Where Account Planning Came From

In a recent post I was critical of account planning. A reader wrote and asked why it developed as it did.

I have a theory about how account planning developed in the U.S.

It goes back to the late 1970s. In those days, every client had a market research department. The market research department was constantly at war with the ad agency, and it always won.

Every time the agency would say "we think X is a good idea", the market research department would say, "but consumer research says Y," and the agency would lose.

After a while, it became clear that whoever "owned" the consumer, i.e., whoever was in charge of interpreting consumer sentiment, also owned the advertising.

A few smart ad people then realized that if they wanted to re-gain control of the advertising, somehow they had to wrestle the interpretation of consumer thinking away from the client research department.

Nobody knew how to do this. For 15 more years agencies struggled with client-side research departments (and their day-after recall tests, galvanic skin response tests, and all manner of moronic pseudo-science.) The agencies always lost.

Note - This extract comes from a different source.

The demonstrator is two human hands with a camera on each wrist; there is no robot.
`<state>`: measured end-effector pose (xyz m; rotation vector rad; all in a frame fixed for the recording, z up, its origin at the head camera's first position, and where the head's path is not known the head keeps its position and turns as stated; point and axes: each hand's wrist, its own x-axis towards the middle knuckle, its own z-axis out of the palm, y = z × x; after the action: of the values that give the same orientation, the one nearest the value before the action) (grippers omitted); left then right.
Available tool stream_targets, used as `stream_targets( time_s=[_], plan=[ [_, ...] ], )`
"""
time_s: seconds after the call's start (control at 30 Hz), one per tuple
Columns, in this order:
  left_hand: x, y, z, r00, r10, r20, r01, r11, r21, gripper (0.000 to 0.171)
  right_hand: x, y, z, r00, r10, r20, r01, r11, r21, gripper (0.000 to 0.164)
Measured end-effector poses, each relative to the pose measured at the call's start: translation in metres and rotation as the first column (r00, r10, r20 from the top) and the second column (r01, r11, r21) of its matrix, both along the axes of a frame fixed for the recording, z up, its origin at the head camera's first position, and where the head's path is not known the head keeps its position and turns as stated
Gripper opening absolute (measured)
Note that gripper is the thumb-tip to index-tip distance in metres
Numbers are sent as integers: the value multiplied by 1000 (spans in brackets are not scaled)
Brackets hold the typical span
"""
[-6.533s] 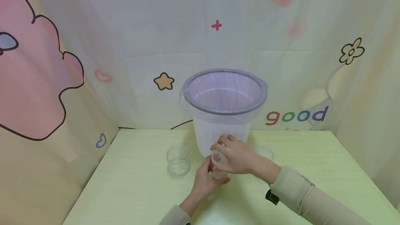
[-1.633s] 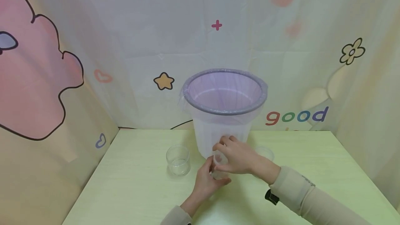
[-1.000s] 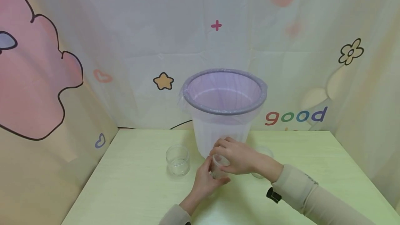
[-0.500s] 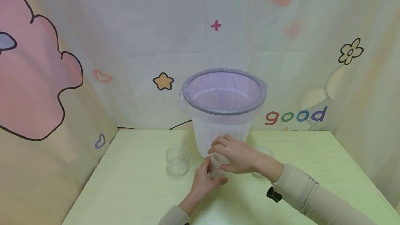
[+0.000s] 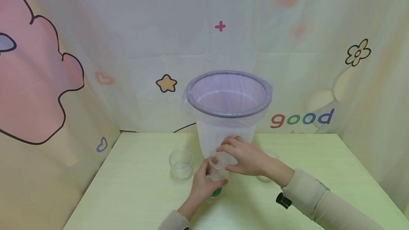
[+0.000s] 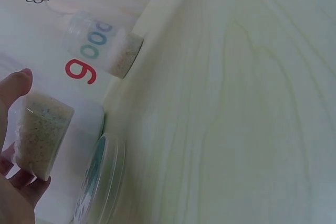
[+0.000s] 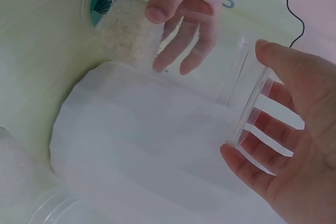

During this time, two things happened. First, client management got disillusioned with market research. They started getting rid of researchers who had been so wrong so often.

Second, Jay Chiat took a trip to Great Britain and discovered account planning.

In account planning, agencies found a new, as yet untainted, type of research. Wisely, they didn't call it research. Best of all, it could help them re-gain control of advertising. With traditional market research in decline, account planning promised not just to interpret consumer sentiment, but to actually represent the consumer in the marketing process.

It was a godsend and agencies couldn't get enough. They replaced client pseudo-science with their own. Now, anytime a client said, "we think X is a good idea", the agency could say, "but consumers think Y."

The tables were well turned.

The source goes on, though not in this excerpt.